> **EXERCISE GOAL**: Copy, from the data below, every line that has "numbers" in it.

>>>>>

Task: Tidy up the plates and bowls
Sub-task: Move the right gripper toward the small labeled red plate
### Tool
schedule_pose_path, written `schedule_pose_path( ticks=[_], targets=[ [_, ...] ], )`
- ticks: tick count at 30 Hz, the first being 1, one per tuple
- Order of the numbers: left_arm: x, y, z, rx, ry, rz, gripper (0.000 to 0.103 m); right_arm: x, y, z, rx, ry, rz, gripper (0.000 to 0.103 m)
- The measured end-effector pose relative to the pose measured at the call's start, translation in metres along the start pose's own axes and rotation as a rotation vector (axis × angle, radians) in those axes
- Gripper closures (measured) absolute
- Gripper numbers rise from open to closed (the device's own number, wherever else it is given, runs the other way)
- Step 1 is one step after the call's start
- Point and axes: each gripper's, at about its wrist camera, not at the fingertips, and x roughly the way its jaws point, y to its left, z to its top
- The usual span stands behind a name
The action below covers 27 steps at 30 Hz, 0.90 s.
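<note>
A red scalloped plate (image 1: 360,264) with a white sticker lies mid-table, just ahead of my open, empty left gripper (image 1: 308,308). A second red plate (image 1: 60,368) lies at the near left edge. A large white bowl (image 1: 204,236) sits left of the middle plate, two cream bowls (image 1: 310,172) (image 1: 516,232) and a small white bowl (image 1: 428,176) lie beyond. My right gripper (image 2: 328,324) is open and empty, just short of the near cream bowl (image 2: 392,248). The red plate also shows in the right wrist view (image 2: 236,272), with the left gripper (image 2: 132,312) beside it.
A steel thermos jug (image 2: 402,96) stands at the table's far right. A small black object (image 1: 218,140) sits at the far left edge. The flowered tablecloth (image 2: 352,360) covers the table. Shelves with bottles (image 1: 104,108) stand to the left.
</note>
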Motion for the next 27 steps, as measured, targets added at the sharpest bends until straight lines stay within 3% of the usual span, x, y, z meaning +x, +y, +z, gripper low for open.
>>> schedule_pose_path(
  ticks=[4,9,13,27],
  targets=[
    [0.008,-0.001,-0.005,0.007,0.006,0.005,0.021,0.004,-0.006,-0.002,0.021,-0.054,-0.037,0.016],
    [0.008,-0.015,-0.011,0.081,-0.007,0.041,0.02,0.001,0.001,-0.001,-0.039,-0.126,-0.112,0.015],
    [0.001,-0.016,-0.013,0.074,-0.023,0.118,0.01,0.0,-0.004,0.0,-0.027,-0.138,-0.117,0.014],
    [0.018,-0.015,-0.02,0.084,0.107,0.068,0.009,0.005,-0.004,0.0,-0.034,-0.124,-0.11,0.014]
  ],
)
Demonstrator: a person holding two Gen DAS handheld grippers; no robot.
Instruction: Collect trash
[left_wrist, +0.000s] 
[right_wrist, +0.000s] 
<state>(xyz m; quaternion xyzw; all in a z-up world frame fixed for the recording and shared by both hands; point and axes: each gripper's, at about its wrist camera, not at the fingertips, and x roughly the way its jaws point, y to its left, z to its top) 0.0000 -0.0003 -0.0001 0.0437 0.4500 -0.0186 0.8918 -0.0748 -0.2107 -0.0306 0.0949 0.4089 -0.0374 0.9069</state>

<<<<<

> **WRITTEN ANSWER**:
- Order of the numbers: left_arm: x, y, z, rx, ry, rz, gripper (0.000 to 0.103 m); right_arm: x, y, z, rx, ry, rz, gripper (0.000 to 0.103 m)
- Gripper numbers rise from open to closed (the device's own number, wherever else it is given, runs the other way)

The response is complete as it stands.